Work instruction: The listing below holds a line with "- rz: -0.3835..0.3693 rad" and a line with "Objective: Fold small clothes". Reproduce those two lines exactly, plus everything between them.

The data:
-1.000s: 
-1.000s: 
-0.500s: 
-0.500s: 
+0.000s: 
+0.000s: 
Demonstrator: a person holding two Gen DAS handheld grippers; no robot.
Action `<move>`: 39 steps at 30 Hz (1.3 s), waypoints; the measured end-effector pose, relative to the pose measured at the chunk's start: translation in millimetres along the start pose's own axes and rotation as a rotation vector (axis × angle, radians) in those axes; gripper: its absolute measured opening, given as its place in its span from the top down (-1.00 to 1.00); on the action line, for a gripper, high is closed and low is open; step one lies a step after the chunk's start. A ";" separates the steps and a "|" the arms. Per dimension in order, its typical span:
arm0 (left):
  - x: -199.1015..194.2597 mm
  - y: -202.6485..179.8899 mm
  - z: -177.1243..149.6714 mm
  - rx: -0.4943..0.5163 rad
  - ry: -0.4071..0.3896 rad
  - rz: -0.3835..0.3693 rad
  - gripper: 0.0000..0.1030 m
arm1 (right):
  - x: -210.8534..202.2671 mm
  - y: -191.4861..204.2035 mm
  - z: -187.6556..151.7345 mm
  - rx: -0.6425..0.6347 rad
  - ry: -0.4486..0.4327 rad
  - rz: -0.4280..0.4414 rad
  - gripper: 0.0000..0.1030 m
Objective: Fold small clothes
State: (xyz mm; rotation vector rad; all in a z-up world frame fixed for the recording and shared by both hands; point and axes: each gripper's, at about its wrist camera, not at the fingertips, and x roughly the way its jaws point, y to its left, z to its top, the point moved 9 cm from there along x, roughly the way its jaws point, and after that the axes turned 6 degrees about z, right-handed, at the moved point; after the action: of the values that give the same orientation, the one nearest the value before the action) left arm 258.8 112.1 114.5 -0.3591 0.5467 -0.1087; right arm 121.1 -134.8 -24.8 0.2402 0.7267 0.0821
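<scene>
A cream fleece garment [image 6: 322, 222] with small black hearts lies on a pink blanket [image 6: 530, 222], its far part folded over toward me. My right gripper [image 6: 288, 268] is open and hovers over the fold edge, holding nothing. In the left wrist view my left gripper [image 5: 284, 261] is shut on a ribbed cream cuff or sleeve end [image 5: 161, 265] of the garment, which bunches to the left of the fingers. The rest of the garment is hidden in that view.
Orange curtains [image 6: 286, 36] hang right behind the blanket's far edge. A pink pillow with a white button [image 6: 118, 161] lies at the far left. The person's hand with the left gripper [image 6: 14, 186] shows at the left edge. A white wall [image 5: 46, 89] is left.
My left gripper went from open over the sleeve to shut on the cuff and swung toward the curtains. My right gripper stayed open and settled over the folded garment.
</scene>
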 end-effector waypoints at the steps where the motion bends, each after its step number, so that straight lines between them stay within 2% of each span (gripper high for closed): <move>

Response to the task:
  - rz: -0.3835..0.3693 rad
  - gripper: 0.0000..0.1030 m
arm1 (right):
  - x: -210.8534..202.2671 mm
  - y: -191.4861..204.2035 mm
  - z: -187.6556..151.7345 mm
  - rx: -0.6425..0.6347 rad
  - ry: -0.4486..0.4327 rad
  - rz: -0.4280..0.4414 rad
  - gripper: 0.0000..0.1030 m
Objective: Fold small clothes

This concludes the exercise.